2)- periodo della sensibilità raffinata  e della sensualità estetizzante in cui subisce l’influsso  dei decadentisti europei (dal 1884 al 1894); le opere di questo periodo sono: “Intermezzo di rime” (1884), “Isotteo” ( 1886), “Le elegie romane” (1892). I romanzi “Il piacere” (1889), “Giovanni Episcopo” (1891), “L’Innocente” (1892). Chiude questo periodo la raccolta di poesie intitolata “Poema paradisiaco” (1893) la cui ispirazione è voluttuosa e languida come quella de “Il piacere”.

3)- periodo del super-omismo (1894/1912). Distinguiamo in questo periodo:

a)- romanzi: “Il trionfo della morte” (1894), che è forse il migliore fra i romanzi del D’Annunzio e “Le vergini delle rocce” e il “Fuoco” (1900), “Forse che sì, forse che no”.
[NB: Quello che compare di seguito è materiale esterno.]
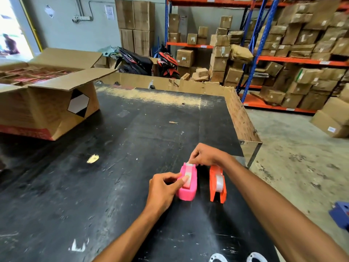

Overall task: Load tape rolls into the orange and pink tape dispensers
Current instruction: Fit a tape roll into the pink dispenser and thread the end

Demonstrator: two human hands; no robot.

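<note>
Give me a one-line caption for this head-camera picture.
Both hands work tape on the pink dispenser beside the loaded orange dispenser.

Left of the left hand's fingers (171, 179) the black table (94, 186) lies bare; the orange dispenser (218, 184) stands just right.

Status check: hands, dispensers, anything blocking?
Left hand steadies pink dispenser, thumb on its roll. Right hand pinches tape at its cutter end. Orange dispenser loaded, untouched. Nothing blocking.
</note>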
b)- opere in versi : “Laudi”, divise in cinque libri dei quali i primi tre (“Maia”, “Elettra”, “Alcyone”) furono pubblicati nel 1903, gli altri due (“Merope”, “Asterope”)  dal 1912 in poi.

c)- opere teatrali: “La città morta”, “La gioconda”, ambedue del 1901, la “Francesca da Rimini” (1902), “La figlia di Jorio” (1904), “La fiaccola sotto il moggio” (1905), “Più che l’amore“ (1906), “La nave” (1909), “Fedra” (1909).

4)- periodo in cui il D’Annunzio diventa uomo e meno super-uomo e quindi scrive cose che i critici oggi riconoscono più valide.; ricordiamo soprattutto le prose: “La contemplazione della morte“ (1912), “Il notturno” (1916), scritto quando era bendato per una ferita ad un occhio ricevuta in una azione di guerra. “Le faville del maglio” (dal 1924 al 1928), bellissima opera autobiografica. “Il libro segreto” (1935).